Every line below from the one with "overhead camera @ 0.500" through the one with "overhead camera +" is to be repeated exactly, with no picture among them.
+---+
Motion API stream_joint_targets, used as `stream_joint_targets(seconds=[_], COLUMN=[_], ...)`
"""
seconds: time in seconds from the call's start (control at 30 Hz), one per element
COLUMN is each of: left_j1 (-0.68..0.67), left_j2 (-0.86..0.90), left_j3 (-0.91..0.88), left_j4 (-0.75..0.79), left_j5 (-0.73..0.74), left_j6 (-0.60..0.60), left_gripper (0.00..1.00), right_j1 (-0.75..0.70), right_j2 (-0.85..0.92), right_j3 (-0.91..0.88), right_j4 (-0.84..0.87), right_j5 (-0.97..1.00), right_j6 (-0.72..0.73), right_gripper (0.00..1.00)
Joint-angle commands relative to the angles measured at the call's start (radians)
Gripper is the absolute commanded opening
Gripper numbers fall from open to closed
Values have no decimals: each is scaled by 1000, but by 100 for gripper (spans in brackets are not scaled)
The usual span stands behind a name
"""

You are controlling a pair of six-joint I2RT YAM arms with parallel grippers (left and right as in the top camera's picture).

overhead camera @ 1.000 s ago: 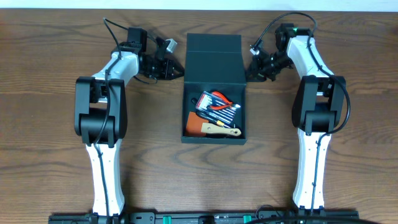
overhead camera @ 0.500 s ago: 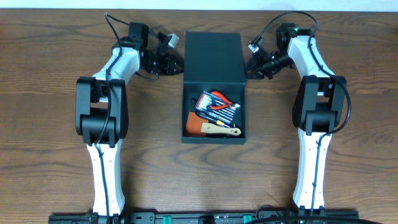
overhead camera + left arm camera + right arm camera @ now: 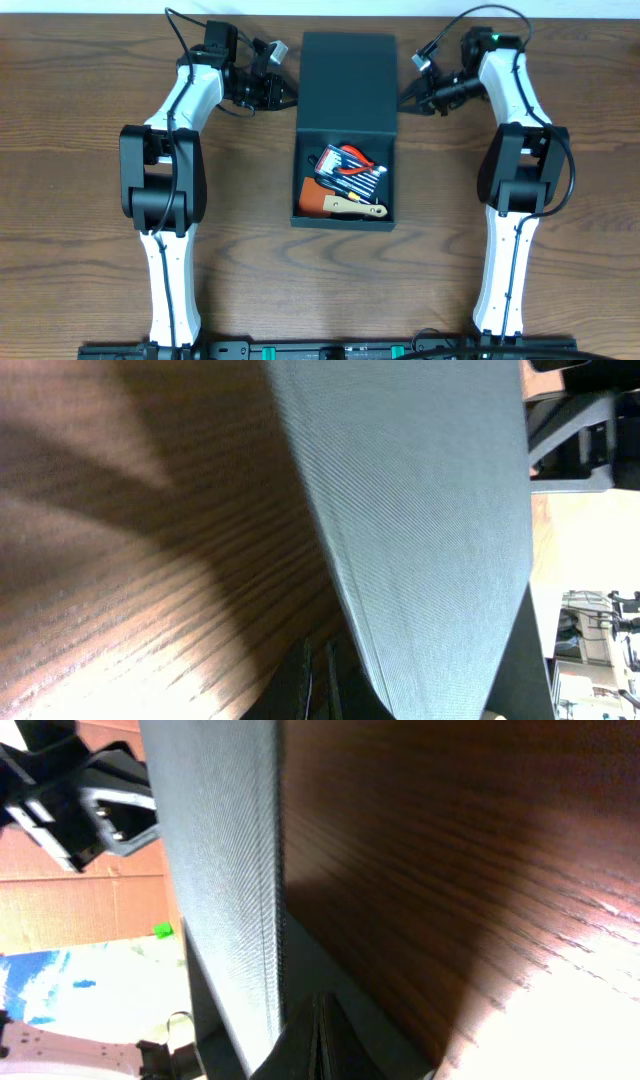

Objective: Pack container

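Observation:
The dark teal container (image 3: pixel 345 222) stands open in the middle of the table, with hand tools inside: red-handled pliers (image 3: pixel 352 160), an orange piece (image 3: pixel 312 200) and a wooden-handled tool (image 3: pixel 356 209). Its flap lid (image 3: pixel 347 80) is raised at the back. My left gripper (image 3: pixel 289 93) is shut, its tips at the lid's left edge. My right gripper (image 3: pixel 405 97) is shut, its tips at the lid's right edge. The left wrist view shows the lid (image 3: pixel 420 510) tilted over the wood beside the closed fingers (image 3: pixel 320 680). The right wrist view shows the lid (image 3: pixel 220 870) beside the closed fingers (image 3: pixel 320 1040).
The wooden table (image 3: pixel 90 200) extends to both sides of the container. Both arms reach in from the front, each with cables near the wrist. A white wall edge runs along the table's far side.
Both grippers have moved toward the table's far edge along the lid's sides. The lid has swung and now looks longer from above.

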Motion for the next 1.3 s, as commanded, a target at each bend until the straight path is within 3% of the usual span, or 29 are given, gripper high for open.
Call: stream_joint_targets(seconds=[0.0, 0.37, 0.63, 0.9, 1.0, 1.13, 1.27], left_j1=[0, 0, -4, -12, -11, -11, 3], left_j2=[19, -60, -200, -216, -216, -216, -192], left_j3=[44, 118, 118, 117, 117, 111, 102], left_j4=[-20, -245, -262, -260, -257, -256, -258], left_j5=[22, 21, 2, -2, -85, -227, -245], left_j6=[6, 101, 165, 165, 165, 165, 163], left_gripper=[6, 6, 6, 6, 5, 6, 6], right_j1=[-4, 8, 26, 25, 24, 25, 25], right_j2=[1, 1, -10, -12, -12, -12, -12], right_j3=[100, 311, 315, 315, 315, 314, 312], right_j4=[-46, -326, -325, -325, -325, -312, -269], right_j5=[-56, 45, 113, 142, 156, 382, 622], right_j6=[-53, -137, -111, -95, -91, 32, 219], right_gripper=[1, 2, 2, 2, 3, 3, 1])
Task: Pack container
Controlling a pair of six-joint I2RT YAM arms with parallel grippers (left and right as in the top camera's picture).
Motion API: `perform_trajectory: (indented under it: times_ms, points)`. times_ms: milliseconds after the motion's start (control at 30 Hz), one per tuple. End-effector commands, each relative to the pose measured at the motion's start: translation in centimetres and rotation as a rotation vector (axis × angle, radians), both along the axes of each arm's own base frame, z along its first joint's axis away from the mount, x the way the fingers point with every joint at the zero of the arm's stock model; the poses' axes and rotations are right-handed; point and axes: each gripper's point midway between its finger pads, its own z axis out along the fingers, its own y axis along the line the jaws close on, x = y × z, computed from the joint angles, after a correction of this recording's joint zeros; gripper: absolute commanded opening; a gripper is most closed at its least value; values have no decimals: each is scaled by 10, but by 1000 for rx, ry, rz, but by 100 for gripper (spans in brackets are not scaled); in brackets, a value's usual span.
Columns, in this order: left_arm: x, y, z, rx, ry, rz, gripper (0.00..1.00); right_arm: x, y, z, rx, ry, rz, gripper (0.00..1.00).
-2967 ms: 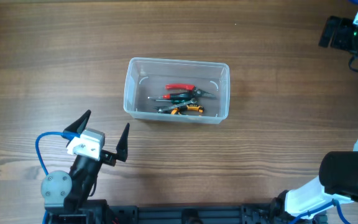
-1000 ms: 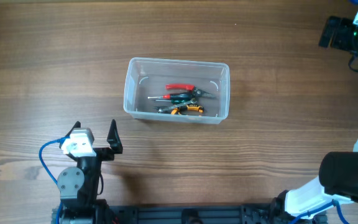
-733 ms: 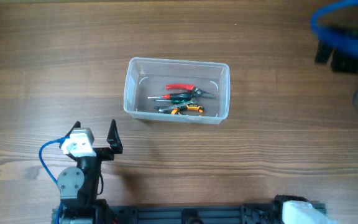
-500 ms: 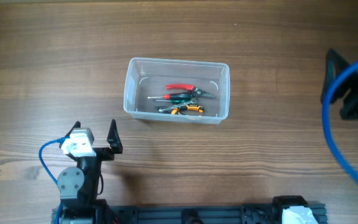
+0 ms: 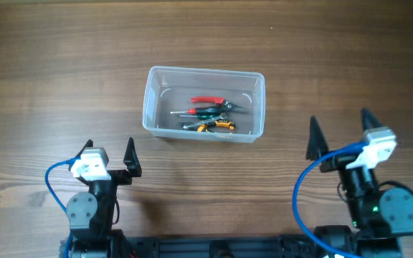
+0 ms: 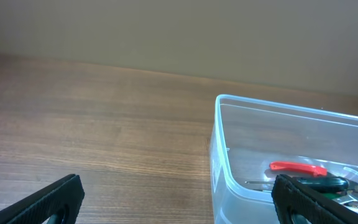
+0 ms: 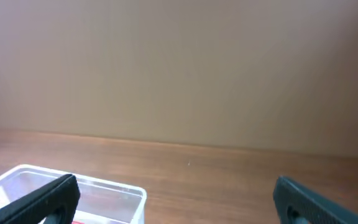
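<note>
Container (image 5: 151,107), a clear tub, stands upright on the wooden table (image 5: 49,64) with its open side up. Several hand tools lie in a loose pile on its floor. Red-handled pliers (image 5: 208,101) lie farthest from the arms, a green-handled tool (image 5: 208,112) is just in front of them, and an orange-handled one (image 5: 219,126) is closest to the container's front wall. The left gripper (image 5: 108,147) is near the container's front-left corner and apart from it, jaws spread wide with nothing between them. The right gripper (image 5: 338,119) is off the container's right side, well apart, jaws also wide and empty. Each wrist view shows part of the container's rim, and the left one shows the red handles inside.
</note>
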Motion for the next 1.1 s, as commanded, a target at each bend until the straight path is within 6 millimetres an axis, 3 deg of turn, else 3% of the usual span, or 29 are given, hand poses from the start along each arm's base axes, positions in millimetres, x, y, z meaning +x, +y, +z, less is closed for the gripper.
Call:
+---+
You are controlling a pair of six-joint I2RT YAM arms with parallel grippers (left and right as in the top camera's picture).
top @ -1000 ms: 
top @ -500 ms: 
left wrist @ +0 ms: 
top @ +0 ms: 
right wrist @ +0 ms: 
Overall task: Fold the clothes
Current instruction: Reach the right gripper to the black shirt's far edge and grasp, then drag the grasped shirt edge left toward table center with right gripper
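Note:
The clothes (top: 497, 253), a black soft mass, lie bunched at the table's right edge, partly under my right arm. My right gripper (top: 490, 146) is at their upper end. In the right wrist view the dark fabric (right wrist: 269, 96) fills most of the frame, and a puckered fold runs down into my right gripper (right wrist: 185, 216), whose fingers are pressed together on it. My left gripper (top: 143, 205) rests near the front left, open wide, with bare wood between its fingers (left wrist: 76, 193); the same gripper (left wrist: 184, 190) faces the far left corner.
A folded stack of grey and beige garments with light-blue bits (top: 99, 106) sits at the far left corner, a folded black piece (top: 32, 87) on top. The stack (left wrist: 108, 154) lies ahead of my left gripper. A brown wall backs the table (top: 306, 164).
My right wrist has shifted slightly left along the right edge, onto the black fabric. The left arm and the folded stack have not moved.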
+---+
SOLUTION FOR THIS EXERCISE
overhead camera @ 0.500 s ago: 
overhead camera + left arm camera + right arm camera @ now: 

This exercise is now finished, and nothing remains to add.